La carrière de l’Alpine A110 commence en 1962 avec une même philosophie. 90% des pièces sont d’origine Renault et la légèreté prime. Au-dessus de son châssis-poutre et tubulaire, se trouve une carrosserie en polyester très légère aux lignes effilées et sportives. Sur la balance, elle ne pèse que 625 kg à sec et c’est son plus gros atout. Tout au long de sa carrière, elle s’équipera de différents moteurs, dont l’emblématique 1600 S qui brillera en rallye. La berlinette rafle tout sur son passage au niveau national, mais aussi international entre les mains d’Andruet, Darniche et Nicolas entre autres.
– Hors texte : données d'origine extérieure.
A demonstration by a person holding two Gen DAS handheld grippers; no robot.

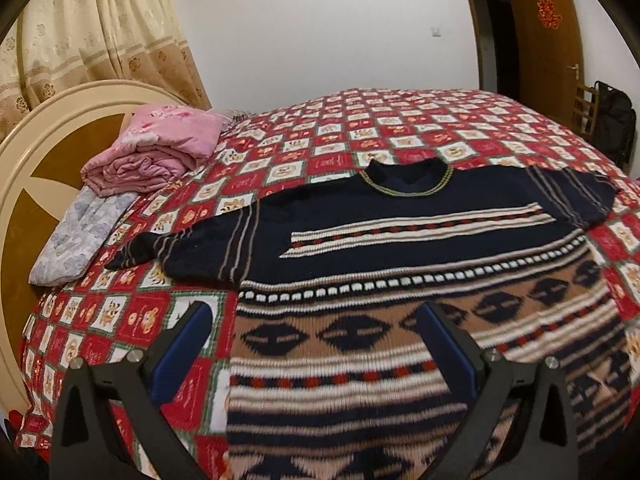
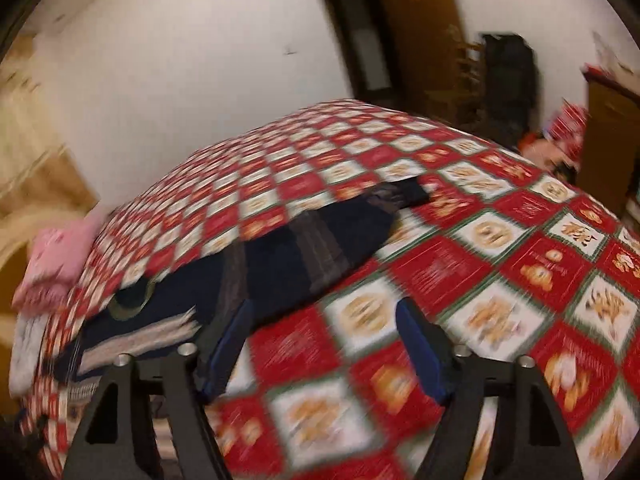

Elle décroche le titre de Champion d’Europe en 1970, celui de champion International en 1971 et enfin c’est le sacre en 1973 avec le titre de Champion du monde des constructeurs dans le tout nouveau championnat du monde des rallyes. Un passé de compétitrice que cette belle A110 souhaite retrouver. Cette berlinette a une histoire tout à fait unique. Elle appartient à la même famille depuis plus de 50 ans. Une longue existence qui a laissé des traces sur sa carrosserie, mais elle a récemment retrouvé une seconde vie entre les mains du fils du premier propriétaire. Il a entrepris une remise en route complète en vue d’un engagement dans plusieurs compétitions historiques (Nogaro Classic Festival, rétrospective du circuit de Cadours…), sous la bannière du team Buzy. Ce nom n’a pas été choisi au hasard. Il rend hommage à Michel Buzy, un grand-oncle qui était mécanicien d’usine pour Hotchkiss dans les années 1930 et qui a participé, notamment, au Rallye de Monte-Carlo. Une histoire de famille que Pierre-Henri perpétue avec son fils. Ainsi, tous les trains roulants ont été révisés et optimisés pour la course. Le moteur a également été fortement revu pour rugir de nouveau. D’ailleurs, sous le petit couvercle arrière on retrouve une des mécaniques les plus intéressantes sur l’A110, le 1300 Gordini. Ce petit bloc est repris de la R8 du même nom, elle-même préparée par le sorcier de la préparation moteur, Amédé Gordini. Ce 1255 cm3 fait appel à deux carburateurs Weber 40 DCOE double corps pour développer 95 ch à 6 750 tr/mn et un couple de 112 Nm à 5 000 tr/mn.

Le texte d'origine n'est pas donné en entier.